In its submission to the Royal Commission on Auckland Governance earlier this year, the Association of University Staff called for a coherent process that could be “employed to bring together TEC, tertiary-education providers, communities, business, and industry to develop a long-term plan for tertiary-education provision in the Auckland region”.
Welcoming the minister’s response to the needs of the region, AUS academic vice-president, Dr Grant Duncan, said, “It is high time some rationality was brought into the overall provision of tertiary education in Auckland, rather than just having every player jump into the region to compete with everone else. It is hoped, though, that the TEC review will be an inclusive process, and that the needs of staff and students will be heard.”
The minister has asked TEC to begin the review immediately and work closely with the Government Urban and Economic Development Office for Auckland. A report to cabinet is expected by 31 July 2009.
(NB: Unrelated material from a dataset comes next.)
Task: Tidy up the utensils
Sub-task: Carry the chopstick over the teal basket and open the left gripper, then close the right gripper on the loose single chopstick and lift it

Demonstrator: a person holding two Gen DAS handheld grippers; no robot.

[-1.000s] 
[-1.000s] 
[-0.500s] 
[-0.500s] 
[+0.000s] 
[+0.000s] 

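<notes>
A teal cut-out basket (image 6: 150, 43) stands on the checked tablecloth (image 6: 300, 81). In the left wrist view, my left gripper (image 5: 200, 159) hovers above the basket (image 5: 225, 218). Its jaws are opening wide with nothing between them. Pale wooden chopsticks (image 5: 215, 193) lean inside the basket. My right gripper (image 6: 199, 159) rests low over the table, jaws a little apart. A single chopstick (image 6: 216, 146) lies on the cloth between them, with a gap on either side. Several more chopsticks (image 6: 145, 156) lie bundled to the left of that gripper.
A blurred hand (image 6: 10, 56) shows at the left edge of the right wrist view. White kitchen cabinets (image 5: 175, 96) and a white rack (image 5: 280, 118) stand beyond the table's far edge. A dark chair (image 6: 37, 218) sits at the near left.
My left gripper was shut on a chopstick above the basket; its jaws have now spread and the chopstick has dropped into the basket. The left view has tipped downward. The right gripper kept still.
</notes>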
Also in Tertiary Update this
1. University bargaining under way
2. South Auckland campus positive but puzzling
3. Massey and Otago raise international-student fees
4. Student leaders seek universal allowance
5. “Self-plagiarism” catching on
6. Blue card to intensify brain drain
7. Ditch honours, boost reputation
8. East Timor police gas student protestors
9. Diversity exaggerated in brochures
University bargaining under way
Negotiations between the combined university unions and management representatives got under way in earnest this week, with bargaining in Christchurch on Monday and Tuesday. Central to the unions’ position are a claim for two national collective employment agreements, one for academic staff and one for general staff, to replace the more than sixteen single-employer agreements in the sector, and an across-the-board salary increase of $5,000.
The salary claim is in addition to the $15 million provided by government through the tripartite process to be allocated on the basis of a 1.53 percent salary increase for academic and 0.51 percent for general staff.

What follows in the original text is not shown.